Excerpt from the Reuters article:

“There are growing calls for projects that generate offsets for the voluntary carbon market to consider their social impacts, too. That could range from ensuring they do not prevent local communities from accessing forest land to boosting basic services and incomes.

Benito Müller, professor at Oxford University's Environmental Change Institute, described social integrity as ‘the forgotten twin’ of environmental honesty. Socially beneficial credits should not be available only as a sub-category in the market, he noted. ‘That's not enough to safeguard the market overall from the serious reputational risk of being accused of lacking social integrity by leaving the poorest and most vulnerable people behind,’ he added.

A coalition convened by Müller is advocating for a 5% charge on all credits in the voluntary market - in line with Paris Agreement rules for government offsets - to help at-risk nations adapt to climate-linked extreme weather and rising sea levels, regardless of whether they attract carbon credit projects. This ‘share of proceeds for adaptation’, distributed through an existing U.N. fund, could generate as much as $2.5 billion annually, based on independent estimates that the voluntary carbon market could be worth $30 billion to $50 billion by 2030, he noted.

The idea - backed by many of the poorest countries and small island developing states - has been submitted for potential inclusion in the forthcoming Core Carbon Principles. 

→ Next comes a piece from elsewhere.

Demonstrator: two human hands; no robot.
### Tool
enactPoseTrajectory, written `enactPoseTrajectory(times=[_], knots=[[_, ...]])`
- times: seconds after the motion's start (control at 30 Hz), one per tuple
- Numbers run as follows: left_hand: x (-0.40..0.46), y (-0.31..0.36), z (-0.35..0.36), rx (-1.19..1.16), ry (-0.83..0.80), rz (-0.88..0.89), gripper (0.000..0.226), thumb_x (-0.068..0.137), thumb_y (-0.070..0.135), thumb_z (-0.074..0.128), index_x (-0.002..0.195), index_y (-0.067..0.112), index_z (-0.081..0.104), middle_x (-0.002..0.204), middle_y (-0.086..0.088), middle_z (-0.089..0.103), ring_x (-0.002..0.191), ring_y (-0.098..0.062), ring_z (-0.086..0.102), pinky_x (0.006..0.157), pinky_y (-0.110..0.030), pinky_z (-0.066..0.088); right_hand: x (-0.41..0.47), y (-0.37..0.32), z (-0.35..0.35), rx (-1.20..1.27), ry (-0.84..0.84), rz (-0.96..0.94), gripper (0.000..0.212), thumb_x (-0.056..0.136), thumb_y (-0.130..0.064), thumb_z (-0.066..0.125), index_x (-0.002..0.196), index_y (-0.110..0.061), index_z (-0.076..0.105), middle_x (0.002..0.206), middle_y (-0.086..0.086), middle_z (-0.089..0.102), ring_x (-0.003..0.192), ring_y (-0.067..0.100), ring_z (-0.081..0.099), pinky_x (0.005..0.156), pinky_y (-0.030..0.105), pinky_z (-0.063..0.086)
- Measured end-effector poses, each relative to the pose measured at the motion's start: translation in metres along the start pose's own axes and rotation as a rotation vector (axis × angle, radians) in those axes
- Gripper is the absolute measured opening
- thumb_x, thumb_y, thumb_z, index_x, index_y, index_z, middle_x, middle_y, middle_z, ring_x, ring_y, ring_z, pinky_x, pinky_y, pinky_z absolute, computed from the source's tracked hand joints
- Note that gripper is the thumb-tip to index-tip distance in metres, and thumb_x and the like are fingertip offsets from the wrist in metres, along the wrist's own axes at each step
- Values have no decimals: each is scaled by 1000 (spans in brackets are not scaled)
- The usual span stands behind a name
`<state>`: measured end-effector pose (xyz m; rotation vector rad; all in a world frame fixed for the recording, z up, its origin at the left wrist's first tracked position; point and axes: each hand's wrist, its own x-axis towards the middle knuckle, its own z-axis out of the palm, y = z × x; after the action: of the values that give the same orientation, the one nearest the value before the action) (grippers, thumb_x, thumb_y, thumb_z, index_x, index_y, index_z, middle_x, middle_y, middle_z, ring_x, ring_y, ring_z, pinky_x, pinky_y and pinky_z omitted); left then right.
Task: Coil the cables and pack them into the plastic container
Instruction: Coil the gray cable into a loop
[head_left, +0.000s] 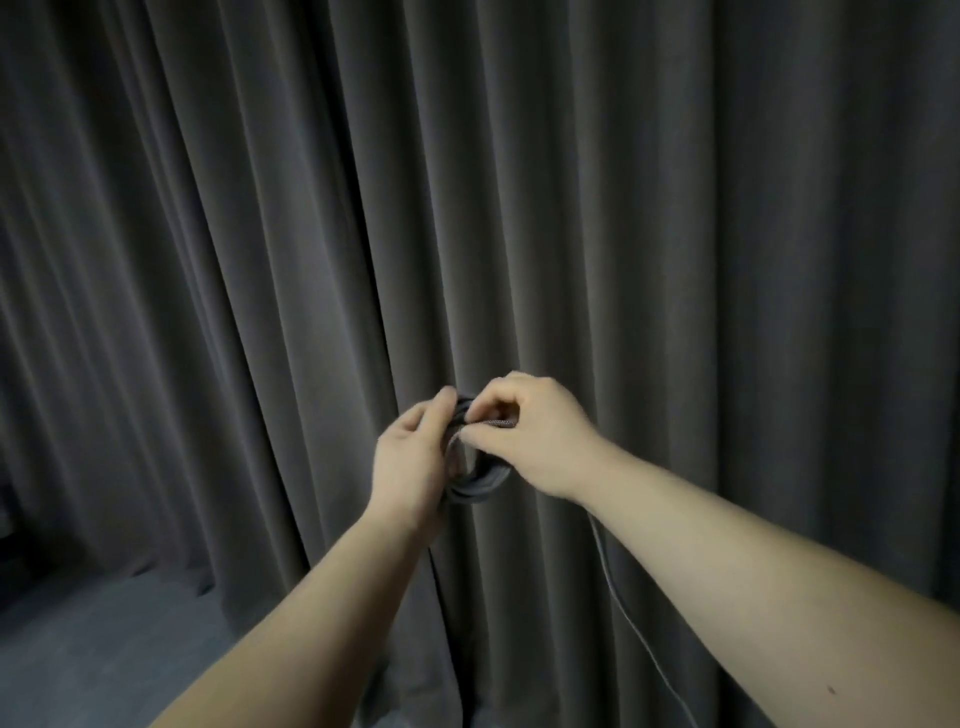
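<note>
A dark grey braided cable (480, 483) is wound into a small coil held up in front of me. My left hand (410, 462) grips the coil's left side, thumb over its top. My right hand (535, 436) pinches a strand of the same cable at the top of the coil. The loose tail of the cable (610, 582) hangs down under my right forearm toward the bottom of the frame. No plastic container is in view.
A dark grey pleated curtain (519, 208) fills the background right behind my hands. A strip of grey floor (104, 639) shows at the lower left.
</note>
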<state>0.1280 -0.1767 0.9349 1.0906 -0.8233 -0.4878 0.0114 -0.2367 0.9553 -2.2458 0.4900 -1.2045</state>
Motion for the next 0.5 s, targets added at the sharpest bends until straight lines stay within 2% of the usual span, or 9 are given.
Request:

Charles Hamilton, climate change advisor to the Bahamas government, pointed out that it was in companies’ self-interest to play their part alongside governments in cutting emissions, while helping those on the frontlines of a warming world. ‘These goals and these principles at the end of the day are about protecting people... If our islands no longer exist, you are losing your own customer base,’ he added. ‘We all have to put skin into the game, both from the public and the private sector.’”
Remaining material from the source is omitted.